Adventures beyond time

Adventures beyond time

Sunday, October 13, 2013

A Palm Tree

I've been watching what I believed was a dwarf palmetto (Sabal minor) that came in as a volunteer near the corner of our house. It seemed to be getting larger and larger, and for a while I wondered whether it might be a real palm tree--a cabbage palm (Sabal palmetto). Then I thought it was probably just a large specimen of the dwarf species, and dismissed the idea that it might be a cabbage palm--until a few days ago. We're planning some major re-landscaping in the front yard, and the landscaper suggested that he plant native needle palms (Rhapidophyllum hystrix) in this area. "Why not leave the dwarf palmetto where it is, and surround it with needle palms?" I said."That's no dwarf palmetto," he said, "it's a cabbage palm."
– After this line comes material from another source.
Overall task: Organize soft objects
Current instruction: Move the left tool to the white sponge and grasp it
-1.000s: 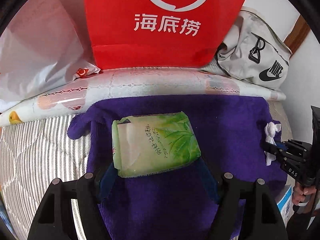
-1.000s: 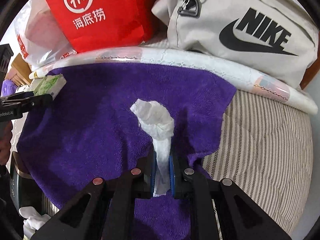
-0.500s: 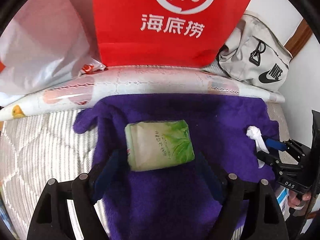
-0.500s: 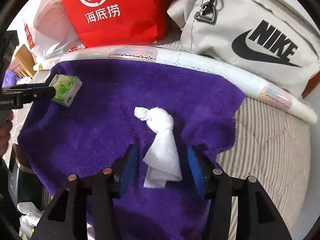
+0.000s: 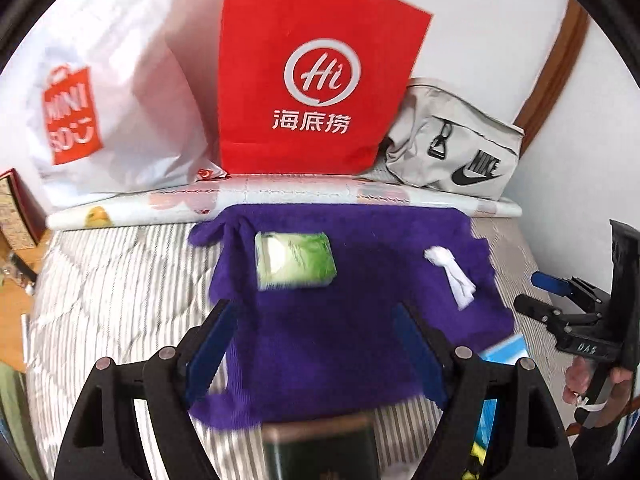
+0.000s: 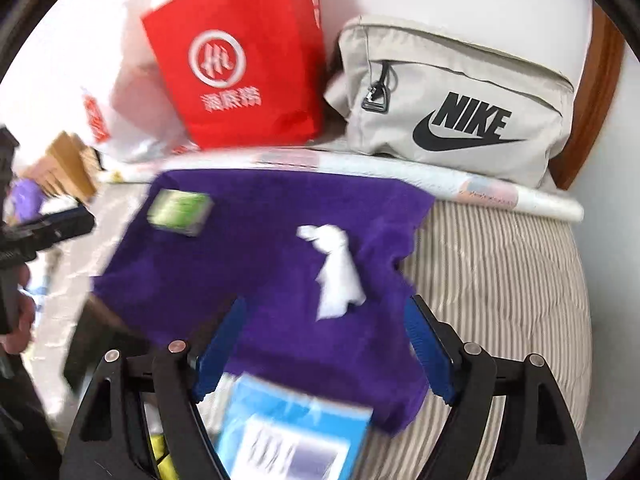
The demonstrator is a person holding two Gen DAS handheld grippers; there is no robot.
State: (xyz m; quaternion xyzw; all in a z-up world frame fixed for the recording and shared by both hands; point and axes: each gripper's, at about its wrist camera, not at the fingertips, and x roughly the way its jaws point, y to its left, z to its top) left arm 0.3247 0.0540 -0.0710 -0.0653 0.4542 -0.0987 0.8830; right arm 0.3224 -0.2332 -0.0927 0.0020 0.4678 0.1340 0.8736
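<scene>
A purple towel [image 5: 340,340] [image 6: 260,260] lies spread on the striped mattress [image 6: 500,280]. On it rest a green tissue pack [image 5: 296,260] [image 6: 180,208] and a knotted white tissue [image 5: 450,276] [image 6: 336,272]. My left gripper [image 5: 312,312] is open and raised above the towel, short of the pack, with nothing between its fingers. My right gripper [image 6: 326,306] hangs just short of the white tissue; its jaws are opening and nothing is between them. Each gripper also shows in the other's view: the right gripper [image 5: 528,292] at the right edge, the left gripper [image 6: 82,218] at the left edge.
A red paper bag [image 5: 316,80], a white shopping bag [image 5: 100,100] and a grey Nike bag [image 5: 452,152] stand along the wall behind a rolled printed mat [image 5: 280,196]. A blue box [image 6: 288,432] and a dark box [image 5: 320,452] lie at the towel's near edge.
The right gripper let go of the white tissue and opened. Both grippers pulled back and up, so the pack and the tissue now lie farther ahead on the towel.
</scene>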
"Then we should probably transplant it," I said. "No," he replied (and here's a factoid!). "Palms don't transplant when they're small. That's why you see large trees planted, often propped up with boards; they need to have enough stored energy in their trunks to replace the roots damaged in transplanting."

A Camino Gathering and Hospitalero Photos

Our Camino Gathering and Book Signing last night was good fun. Here is a link to our Camino Dreaming blog post about it.

Today, we received a request for submission to the Hospitalero Newsletter. Looking for photos, I decided to post a few pictures of our experience as volunteer hospitaleros in May.

Tuesday, October 8, 2013

Paddling Festival Color

The Hidden Coast Paddling Festival was last weekend. We signed up for 4 paddles, 2 nature hikes, a reception, a dinner, two keynote addresses, and a breakfast . . . all for $100. Bargain!

My overall one-word description of this amazingly well organized and spectacular event is COLORFUL.
Paddle #1 - Old Cedar Key on Friday afternoon
Just around the next turn, roseate spoonbills!
Heading back to shore.
Nature Walk #1--Barnett Creek Trail on the Lower Suwannee National Wildlife Refuge. We were going to lead this hike, but because of the government shut down, it had to be cancelled since the Refuge had to be closed. Boo, Congress!

The reception at the Island Hotel Friday evening. Good food. Good company.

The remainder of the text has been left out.